You could also add some questions to your ongoing data collection to help with your research or implementing partners’ concerns. For example, it would be very easy for the nurse counselors in Yaoundé to also collect temperature and symptoms (dry cough, shortness of breath, etc.) for COVID-19 during the course of FP counseling sessions: they already have a medical check section in their counseling routine that collects blood pressure, height, and weight data and asks about various medical conditions. The marginal cost of this would be zero and the daily digital data might help track the virus for the hospital client population and alert authorities to possible clusters.
5. Timelines and back-up plans
Your incentives to wrap up a study as is, pivot the intervention, or wait and hold out for the promise of potentially longer-term results to look at when the economy recovers will depend heavily on your time horizons. Often funding is a constraint on timelines, but funders have typically been generous and sensible in extending deadlines for spending funds when a crisis hits, and some funders have been opening windows for top-up funding to cover additional expenses. The bigger constraint is likely to be career timelines. If you are a tenure-track researcher (and your university hasn’t extended your clock), or a PhD-student, the idea of waiting another year or more to measure impacts you planned to measure soon might be untenable. In contrast, others may be fine with hitting pause, and waiting to resume interventions in 6-12 months might be the best approach.

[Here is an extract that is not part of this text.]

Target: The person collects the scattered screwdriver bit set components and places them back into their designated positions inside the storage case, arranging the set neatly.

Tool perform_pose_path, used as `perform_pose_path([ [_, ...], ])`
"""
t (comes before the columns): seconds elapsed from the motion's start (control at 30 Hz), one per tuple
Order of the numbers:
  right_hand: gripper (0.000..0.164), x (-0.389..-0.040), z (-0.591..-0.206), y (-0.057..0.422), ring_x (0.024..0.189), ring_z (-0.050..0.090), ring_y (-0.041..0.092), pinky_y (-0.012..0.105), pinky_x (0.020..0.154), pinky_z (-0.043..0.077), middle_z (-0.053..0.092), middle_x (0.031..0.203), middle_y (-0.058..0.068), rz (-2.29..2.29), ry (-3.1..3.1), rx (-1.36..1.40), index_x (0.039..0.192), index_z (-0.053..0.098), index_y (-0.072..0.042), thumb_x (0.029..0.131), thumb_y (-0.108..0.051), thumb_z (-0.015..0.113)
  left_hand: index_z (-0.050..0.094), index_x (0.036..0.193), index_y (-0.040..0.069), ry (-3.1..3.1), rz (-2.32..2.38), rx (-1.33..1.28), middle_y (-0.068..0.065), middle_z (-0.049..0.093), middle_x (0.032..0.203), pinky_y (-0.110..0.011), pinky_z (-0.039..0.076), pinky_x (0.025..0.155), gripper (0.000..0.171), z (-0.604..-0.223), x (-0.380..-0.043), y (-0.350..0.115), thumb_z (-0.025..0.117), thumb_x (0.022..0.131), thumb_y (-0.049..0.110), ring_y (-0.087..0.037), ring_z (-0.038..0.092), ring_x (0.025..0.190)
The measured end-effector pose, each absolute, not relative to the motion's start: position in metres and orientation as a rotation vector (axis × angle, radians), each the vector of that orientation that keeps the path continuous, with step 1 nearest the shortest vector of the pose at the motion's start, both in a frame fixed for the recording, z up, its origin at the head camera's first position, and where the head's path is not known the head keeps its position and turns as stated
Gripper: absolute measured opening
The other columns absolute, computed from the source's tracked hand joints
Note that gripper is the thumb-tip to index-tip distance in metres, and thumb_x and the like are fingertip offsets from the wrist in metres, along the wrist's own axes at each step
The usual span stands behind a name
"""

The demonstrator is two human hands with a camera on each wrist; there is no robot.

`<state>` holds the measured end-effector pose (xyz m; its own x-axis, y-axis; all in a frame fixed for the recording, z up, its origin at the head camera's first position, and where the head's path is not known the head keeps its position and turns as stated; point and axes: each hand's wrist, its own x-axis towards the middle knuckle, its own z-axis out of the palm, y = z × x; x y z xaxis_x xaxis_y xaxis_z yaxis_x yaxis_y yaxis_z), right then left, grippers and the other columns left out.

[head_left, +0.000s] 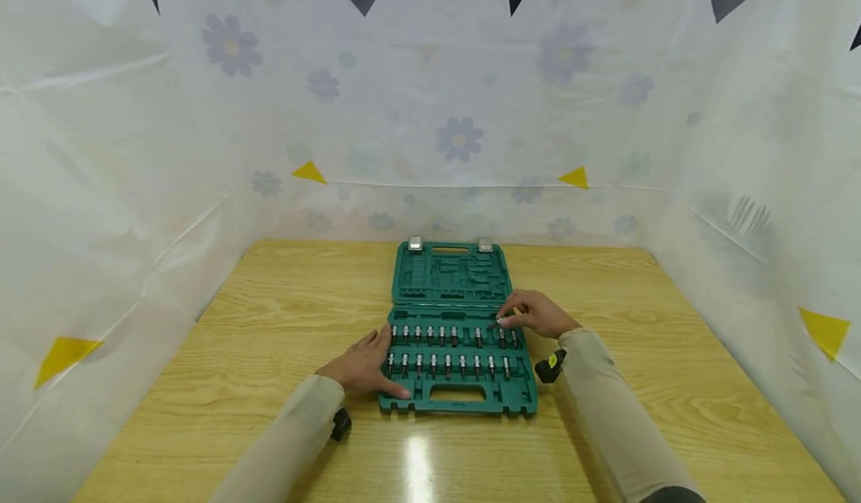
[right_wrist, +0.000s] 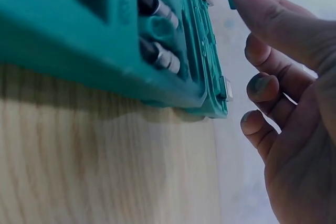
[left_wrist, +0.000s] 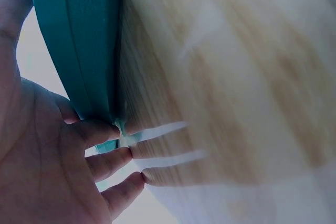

This gets to an issue of something David blogged about a long time ago - there are many ways impact evaluations can go awry, and so it is always a good idea to plan more than one paper out of them, especially with research that doesn’t depend on your intervention going exactly as planned. So now might be the time to work on using your baseline survey for another purpose.
6. Don’t just add to your file drawer, and editors and referees be kind
Even if you decide that it is time to fold your study, and you only have some short-term results showing null effects, please go ahead and write up the results, even if it is just a short note. It is still useful for our greater research body of evidence to document these findings. And researchers, as editors and referees, while we often want to see longer-term impacts to show sustainability of interventions, there should also be recognition of for what types of interventions that makes sense for right now, and which it doesn’t.